Truth be told, writing this blog so close to having finished La Solitaire, I am really struggling with how to put a month of racing into words. Every time I put pen to paper, I end up writing an extremely dull list of every tactical decision that I made during the race - something akin to what my school teachers used to call ‘death by PowerPoint’.

Maybe some of these struggles are the result of extreme tiredness. I am finding that by four in the afternoon, exhaustion is getting the better of me and coherent thoughts become rarer. I can only imagine what living like this permanently must be like. I find myself looking back thinking, how on earth did I actually race that far and for that long?

What were your highs and lows in the race? 
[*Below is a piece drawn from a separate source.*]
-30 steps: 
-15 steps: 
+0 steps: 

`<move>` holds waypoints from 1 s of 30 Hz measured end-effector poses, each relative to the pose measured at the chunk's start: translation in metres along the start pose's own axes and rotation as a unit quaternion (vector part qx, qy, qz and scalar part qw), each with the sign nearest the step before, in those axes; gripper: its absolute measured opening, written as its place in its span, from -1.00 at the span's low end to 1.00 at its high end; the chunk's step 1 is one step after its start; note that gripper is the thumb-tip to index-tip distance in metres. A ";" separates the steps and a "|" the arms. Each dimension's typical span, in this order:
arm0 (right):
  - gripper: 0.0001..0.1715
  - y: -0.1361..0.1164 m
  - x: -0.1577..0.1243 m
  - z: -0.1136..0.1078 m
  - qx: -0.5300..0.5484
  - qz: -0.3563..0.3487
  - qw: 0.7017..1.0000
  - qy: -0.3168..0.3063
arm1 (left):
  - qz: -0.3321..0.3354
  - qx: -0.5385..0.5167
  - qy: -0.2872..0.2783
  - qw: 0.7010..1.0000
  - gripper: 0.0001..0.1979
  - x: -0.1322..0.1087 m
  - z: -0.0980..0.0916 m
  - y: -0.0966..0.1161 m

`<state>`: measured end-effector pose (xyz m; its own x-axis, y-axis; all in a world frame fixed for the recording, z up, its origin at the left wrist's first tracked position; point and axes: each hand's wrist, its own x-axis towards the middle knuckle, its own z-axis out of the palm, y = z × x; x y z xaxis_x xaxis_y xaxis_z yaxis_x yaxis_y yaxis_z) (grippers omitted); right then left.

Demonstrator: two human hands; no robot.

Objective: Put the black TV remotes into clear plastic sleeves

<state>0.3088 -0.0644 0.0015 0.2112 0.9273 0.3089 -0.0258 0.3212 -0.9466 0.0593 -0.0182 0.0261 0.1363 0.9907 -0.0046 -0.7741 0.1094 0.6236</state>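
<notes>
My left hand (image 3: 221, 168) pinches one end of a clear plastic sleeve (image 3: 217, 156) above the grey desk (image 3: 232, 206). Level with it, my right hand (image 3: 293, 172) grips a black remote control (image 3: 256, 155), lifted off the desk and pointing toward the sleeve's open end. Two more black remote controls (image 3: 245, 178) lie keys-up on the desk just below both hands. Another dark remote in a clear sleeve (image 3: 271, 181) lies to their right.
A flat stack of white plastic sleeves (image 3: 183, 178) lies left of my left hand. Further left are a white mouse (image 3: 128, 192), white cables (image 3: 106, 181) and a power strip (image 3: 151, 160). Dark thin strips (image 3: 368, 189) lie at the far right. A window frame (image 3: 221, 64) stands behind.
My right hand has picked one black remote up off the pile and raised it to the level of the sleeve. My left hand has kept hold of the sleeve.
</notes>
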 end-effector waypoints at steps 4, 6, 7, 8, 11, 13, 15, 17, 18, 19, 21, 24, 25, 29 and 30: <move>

For me the greatest moment of personal satisfaction was the final 400 miles, from the Fastnet Rock off the South West Coast of Ireland to the finish in Saint Nazaire in South Brittany.

In that time, I found a confidence or speed, (not entirely sure which came first!) where the weather, although tricky, fell into my hands. There was a beautiful moment, I knew which clouds to sail under, carefully stayed under them and managed to pass several competitors in the chaos. And for the first time all race, I managed to breakaway from them.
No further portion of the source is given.